[Records from a collection]
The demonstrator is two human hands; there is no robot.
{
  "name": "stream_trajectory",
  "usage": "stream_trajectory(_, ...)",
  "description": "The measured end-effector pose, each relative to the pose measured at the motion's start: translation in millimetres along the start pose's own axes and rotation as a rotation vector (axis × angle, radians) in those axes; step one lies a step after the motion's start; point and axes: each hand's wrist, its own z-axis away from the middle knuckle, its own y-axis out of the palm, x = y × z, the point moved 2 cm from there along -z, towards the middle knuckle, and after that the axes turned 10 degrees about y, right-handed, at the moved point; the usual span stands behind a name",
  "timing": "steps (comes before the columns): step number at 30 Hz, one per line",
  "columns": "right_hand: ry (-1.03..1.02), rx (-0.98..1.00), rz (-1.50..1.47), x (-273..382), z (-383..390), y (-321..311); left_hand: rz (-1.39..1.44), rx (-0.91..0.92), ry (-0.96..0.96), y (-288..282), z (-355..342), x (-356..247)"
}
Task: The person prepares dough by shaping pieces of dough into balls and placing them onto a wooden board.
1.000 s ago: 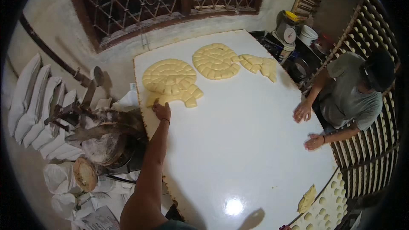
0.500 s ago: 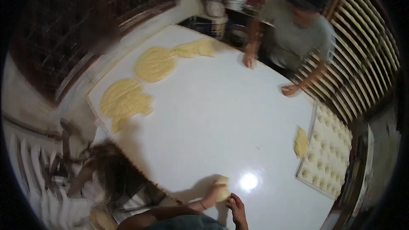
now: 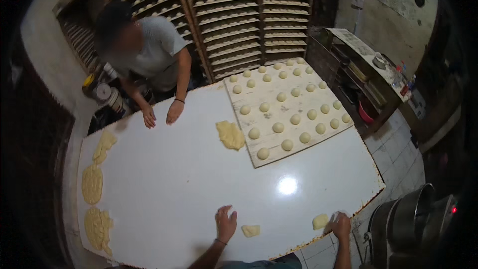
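Observation:
Over the near part of the white table (image 3: 194, 169), my left hand (image 3: 225, 221) is open, its fingers apart with nothing in them. Just right of it lies a small flat piece of pale yellow dough (image 3: 251, 230). Farther right, by the table's near edge, my right hand (image 3: 341, 225) is curled closed; whatever is inside its fingers is hidden. A second dough piece (image 3: 320, 221) lies immediately left of that hand; whether they touch is unclear. A larger irregular dough lump (image 3: 230, 135) rests beyond, against a floured board (image 3: 279, 114) bearing rows of several round dough balls (image 3: 287, 145).
Big flattened dough masses (image 3: 92, 184) line the table's left side. Across the table a person (image 3: 159, 50) stands with both hands by its far edge. Tall racks (image 3: 226, 25) of dough-filled trays stand behind. A metal mixing bowl (image 3: 413, 214) is at the lower right.
The view has swung to the right. My left hand was at a dough lump with my right hand close by; now the hands are wide apart, with two small dough pieces lying between them.

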Motion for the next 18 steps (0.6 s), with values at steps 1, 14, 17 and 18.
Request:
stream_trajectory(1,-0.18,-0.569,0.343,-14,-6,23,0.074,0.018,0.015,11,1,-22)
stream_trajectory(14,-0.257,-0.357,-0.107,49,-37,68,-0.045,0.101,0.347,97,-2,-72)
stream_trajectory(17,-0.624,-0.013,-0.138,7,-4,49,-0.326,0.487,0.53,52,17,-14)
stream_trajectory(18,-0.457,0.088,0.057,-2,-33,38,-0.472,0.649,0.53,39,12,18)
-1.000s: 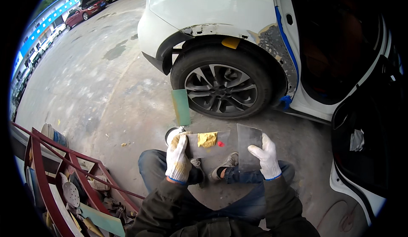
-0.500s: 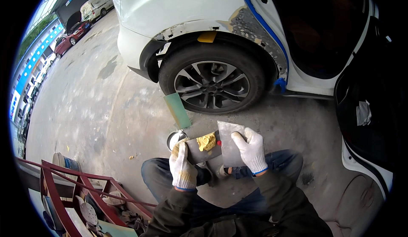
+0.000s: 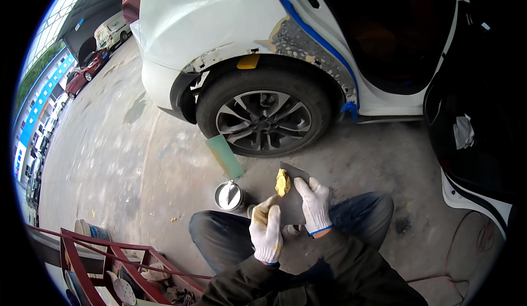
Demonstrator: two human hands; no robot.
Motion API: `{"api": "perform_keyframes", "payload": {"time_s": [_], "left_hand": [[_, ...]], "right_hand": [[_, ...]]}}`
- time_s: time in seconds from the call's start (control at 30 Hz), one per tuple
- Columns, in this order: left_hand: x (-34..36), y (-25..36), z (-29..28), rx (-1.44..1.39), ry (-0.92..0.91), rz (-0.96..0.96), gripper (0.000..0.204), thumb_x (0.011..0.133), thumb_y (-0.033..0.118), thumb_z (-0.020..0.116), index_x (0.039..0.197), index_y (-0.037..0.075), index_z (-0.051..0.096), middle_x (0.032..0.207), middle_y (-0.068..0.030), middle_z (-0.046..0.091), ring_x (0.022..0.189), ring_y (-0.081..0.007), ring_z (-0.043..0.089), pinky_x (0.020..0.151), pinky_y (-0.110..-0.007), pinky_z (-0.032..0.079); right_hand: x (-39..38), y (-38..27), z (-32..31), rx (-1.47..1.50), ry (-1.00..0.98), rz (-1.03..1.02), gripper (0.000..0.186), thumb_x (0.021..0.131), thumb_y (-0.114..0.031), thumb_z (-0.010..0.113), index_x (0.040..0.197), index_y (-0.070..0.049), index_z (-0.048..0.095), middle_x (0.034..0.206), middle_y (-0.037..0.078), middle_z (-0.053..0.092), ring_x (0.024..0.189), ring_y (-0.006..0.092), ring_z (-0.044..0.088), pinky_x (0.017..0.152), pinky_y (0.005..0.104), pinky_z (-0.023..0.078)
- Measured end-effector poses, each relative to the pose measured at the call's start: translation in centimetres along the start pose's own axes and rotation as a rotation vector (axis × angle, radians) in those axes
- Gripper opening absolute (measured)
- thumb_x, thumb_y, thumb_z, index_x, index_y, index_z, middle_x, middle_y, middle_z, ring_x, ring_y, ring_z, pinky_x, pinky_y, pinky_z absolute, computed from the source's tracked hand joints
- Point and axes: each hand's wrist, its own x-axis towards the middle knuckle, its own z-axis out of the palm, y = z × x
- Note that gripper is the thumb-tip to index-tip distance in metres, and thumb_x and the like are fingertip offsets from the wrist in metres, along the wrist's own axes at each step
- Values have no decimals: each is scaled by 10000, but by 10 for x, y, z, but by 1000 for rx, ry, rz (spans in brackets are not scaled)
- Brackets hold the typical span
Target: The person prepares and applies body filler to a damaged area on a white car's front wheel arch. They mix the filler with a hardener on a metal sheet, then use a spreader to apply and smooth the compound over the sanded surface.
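Observation:
My left hand, in a white knit glove, is closed with its fingertips at the near edge of a grey putty spreader. My right hand, gloved alike, grips a flat grey metal scraper. The two blades overlap between my hands, so where one ends is hard to tell. A lump of yellow putty sticks to the far left edge of the blades. Left of them on the floor stands an open round can with grey-white contents. A green rectangular sheet lies between can and tyre.
Ahead is a white car's rear wheel. Above it, a bare grey repair patch borders blue masking tape. An open car door stands at right. A red metal rack and a bucket are at lower left.
My hands have come closer together, and the blades now overlap with the putty turned toward the far left edge. My left hand has moved right and nearer. The view has shifted slightly.

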Motion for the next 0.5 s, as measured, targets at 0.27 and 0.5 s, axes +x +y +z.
{"api": "perform_keyframes", "payload": {"time_s": [0.27, 0.5], "left_hand": [[34, 22, -3, 294, -173, 33, 148, 970, 76, 577, 1036, -41, 637, 915, -11, 642, 842, -63, 540, 791, -213, 438], [64, 50, 19, 441, -177, 197, 144, 954, 92, 591, 1004, -30, 646, 872, -54, 673, 802, -78, 577, 760, -226, 465]], "right_hand": [[10, -110, -36, 123, -335, -344, 253, 968, -108, 620, 1166, 46, 648, 1049, 65, 699, 935, 98, 625, 862, 243, 510], [8, -117, -71, -333, -691, -74, 311, 937, -136, 662, 1209, 13, 655, 1100, 91, 716, 1018, 139, 657, 911, 264, 519]]}}
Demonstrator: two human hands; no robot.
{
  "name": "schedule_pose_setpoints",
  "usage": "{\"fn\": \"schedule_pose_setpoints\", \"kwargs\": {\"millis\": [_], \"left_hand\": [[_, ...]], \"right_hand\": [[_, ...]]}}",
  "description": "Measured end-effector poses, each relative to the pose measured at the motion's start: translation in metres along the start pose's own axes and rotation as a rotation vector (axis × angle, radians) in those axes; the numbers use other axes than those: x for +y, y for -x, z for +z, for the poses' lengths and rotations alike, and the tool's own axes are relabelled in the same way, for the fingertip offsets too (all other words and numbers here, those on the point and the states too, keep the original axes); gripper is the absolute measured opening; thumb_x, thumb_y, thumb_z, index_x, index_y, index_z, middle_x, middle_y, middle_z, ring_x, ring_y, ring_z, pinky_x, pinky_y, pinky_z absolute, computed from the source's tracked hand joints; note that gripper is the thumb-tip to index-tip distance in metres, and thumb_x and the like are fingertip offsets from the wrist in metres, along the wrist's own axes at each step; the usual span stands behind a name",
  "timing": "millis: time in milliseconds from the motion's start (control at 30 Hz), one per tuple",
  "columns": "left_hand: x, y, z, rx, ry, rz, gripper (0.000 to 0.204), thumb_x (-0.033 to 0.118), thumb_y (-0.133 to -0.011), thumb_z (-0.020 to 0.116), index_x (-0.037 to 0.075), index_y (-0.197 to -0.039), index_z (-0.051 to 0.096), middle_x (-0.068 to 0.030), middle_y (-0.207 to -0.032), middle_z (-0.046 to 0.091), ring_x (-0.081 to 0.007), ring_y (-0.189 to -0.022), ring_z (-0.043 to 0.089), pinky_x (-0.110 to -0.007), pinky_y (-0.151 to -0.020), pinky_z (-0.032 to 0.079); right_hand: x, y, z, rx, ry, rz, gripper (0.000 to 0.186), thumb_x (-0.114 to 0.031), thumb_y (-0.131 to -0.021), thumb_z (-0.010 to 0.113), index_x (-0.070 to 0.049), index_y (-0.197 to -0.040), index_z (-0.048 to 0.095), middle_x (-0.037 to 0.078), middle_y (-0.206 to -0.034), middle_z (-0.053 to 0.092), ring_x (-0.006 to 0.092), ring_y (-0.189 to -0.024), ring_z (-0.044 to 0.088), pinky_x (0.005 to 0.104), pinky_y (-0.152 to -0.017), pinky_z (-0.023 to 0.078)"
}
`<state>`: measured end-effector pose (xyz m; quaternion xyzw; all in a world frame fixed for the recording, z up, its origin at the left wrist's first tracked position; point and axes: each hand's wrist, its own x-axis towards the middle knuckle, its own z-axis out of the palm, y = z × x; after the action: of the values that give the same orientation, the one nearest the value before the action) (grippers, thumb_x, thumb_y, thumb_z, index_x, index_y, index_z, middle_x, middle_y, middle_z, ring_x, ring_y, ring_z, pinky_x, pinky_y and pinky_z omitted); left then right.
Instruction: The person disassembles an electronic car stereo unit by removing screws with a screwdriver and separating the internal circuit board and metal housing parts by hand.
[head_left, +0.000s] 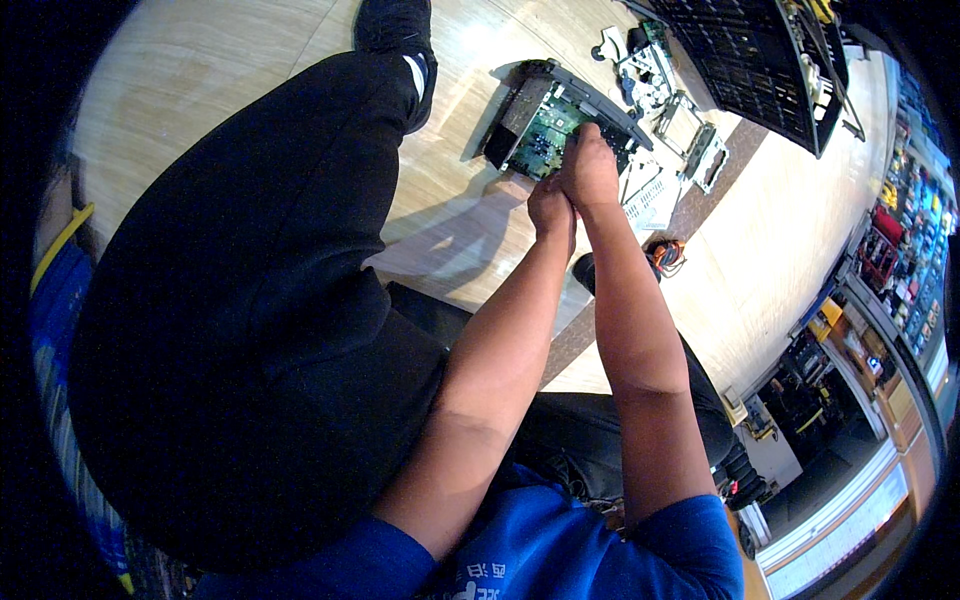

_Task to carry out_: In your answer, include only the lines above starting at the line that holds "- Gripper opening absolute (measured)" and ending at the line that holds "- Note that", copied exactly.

_Task solution_:
- Gripper opening absolute (measured)
- thumb_x, thumb_y, thumb_z, index_x, index_y, index_z, middle_x, middle_y, middle_z, ring_x, ring_y, ring_z, pinky_x, pinky_y, pinky_z absolute, computed from the source's tracked hand joints
- Point and axes: each hand's wrist, its own x-axis towards the middle knuckle, its own z-axis out of the palm, y = z × x
- Note that gripper is the thumb-tip to index-tip distance in metres, and thumb_x and the like are fingertip offsets from the wrist in metres, along the wrist's own axes at each step

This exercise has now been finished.